In his first U.S. solo exhibitions since his mid-career retrospective at the Berkeley Art Museum in 2009, Ari Marcopoulos presents a new body of photographs and prints at Ratio3 in San Francisco, as well as a limited edition skateboard deck with one of his images screen-printed on it [through Oct. 22]. A new suite of black-and-white prints featuring Warhol’s iconic Marilyn portrait with one of Marcopoulos’s photos of graffiti printed over it shows concurrently at SF’s Gallery 16.
Marcopoulos’s new work (all 2011) features images ranging from portraits and figurative work to abstracts and street scenes of New York; he returned to the city in 2010 after fourteen years living in Northern California. There is a grittiness, a moodiness, a harshness to the images that stands in contrast to brighter and gentler works made in the past, such as those featuring his young sons in California or snowboarders carving up mountains. “I don’t take photos for aesthetic reasons or composition reasons,” Marcopoulos told A.i.A. “My photographs are really a translation of what I see in front of me; what I notice.”
Marcopoulos began his career more than thirty years ago when he moved from his native Holland to New York, where he started out photographing for Andy Warhol. While Marcopoulos is best known for his portraits and documentation of pop culture, it’s the accessibility, immediacy and rawness of his subjects and subject matter that is striking about his work, not unlike early street photographers such as Walker Evans, Garry Winogrand, and Robert Frank. Since ’09, Marcopoulos has also been included in the 2010 Whitney Biennial (his second appearance there; the first in 2002), and a massive monograph of his work was published by Rizzoli earlier this year (about two inches thick, it features roughly 1,200 images printed on newsprint).

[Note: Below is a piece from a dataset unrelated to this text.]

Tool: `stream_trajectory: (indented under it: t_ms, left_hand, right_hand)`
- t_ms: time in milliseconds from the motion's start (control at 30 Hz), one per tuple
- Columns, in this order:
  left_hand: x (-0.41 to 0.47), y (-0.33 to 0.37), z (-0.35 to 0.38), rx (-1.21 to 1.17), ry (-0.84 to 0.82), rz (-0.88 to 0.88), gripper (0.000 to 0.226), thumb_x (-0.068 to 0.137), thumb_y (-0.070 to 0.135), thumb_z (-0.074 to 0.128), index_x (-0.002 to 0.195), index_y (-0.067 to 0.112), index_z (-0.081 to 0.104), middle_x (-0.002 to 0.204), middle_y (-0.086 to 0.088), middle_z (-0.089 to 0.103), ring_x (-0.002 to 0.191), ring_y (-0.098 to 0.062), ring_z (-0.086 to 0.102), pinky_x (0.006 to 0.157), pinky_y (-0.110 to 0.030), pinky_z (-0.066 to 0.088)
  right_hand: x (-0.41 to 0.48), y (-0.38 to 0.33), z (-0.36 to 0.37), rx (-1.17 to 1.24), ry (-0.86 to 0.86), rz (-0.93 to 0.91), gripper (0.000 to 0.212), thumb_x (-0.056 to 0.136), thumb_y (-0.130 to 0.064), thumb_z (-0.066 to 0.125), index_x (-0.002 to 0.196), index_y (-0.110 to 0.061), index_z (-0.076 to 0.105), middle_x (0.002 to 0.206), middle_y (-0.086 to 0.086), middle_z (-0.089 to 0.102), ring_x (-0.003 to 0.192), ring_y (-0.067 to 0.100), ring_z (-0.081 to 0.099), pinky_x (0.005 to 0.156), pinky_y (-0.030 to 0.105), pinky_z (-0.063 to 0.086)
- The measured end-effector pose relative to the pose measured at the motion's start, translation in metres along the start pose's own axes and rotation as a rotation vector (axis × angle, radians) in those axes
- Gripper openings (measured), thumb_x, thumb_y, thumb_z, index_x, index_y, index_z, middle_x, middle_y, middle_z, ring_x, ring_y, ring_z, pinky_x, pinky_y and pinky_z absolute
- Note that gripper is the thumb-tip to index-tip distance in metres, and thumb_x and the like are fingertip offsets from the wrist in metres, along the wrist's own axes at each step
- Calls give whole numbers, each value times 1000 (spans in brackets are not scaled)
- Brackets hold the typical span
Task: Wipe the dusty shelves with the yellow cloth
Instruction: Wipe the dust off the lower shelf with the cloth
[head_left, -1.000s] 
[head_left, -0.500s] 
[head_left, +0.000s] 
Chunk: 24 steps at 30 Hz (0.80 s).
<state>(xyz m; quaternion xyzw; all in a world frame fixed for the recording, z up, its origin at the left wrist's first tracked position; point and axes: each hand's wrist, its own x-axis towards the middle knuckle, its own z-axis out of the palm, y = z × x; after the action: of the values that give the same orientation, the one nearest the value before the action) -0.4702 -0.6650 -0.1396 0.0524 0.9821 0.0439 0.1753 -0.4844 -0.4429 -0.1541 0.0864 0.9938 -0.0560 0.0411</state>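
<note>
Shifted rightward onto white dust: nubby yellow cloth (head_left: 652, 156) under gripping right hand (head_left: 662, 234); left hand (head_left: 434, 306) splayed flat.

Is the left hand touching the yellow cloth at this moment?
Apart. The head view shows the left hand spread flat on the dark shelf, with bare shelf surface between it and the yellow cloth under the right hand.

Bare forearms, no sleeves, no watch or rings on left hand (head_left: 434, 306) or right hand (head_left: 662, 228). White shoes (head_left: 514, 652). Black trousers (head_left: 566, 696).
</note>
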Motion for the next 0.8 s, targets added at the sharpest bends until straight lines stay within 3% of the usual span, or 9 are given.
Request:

The portraits at Ratio3 are captivating. In Mask, a woman with shaved head and blue tape across her nose stares down the camera with unwavering intensity. But it’s three black-on-white, large-scale abstract (or, rather, obscured) prints here that particularly stand out. For these, Marcopoulos layered black-and-white images-he’d printed images over images on the same piece of paper in a regular office printer, and then had those scanned and printed, large-scale (90 by 60 inches), two, three, four times over on the same piece of paper. “I’m trying to evoke an experience in the viewer that goes beyond just looking at a photograph that tells you what you should feel or what you’re looking at,” says Marcopoulos.
One of these abstracted works, #5, is completely black-the abundance of image becoming the absence of image, which now is the image—save the top corner, which shows that the paper got folded over, an accidental happening when the original was running through the printer; it speaks to the process. The other two works of this kind, #9 and #3, feature moiré patterns as well as heavy moments of black. Hints of a figure can be seen in one. The enormous amount of ink and overprinting create texture and the layering gives depth, but very subtly. “I’m interested in printing,” Marcopoulos says. “I think about all photographs I’ve ever taken and how they would lead to a very dense black rectangle. They are still photographs, and they are an exercise in printmaking.”
The intensity and obscurity of the large prints is balanced by the more straightforward images—such as Touch, a poetic glance through a window with a prosthetic hand on the sill; 194, a figurative image of a woman from the back with arms stretched above her head; and Canal, a dark black-and-white scene of a muddy tile floor.
Then there’s Infiltration, the most poignant counterpoint to the prints; made of thirty-three individually framed, 10-by-7.25-inch black-and-white photocopy-on-newsprint pieces-including two of the originals that were scanned to make the large prints as well as images of people, drawings by Marcopoulos, a dead rabbit-it identifies the source of the larger works. And, it and the prints are simply two representations of how images can be presented: layered or laid side by side. “The prints are the same as the other pictures,” says Marcopoulos, “except they are on top of each other, so it becomes something different.”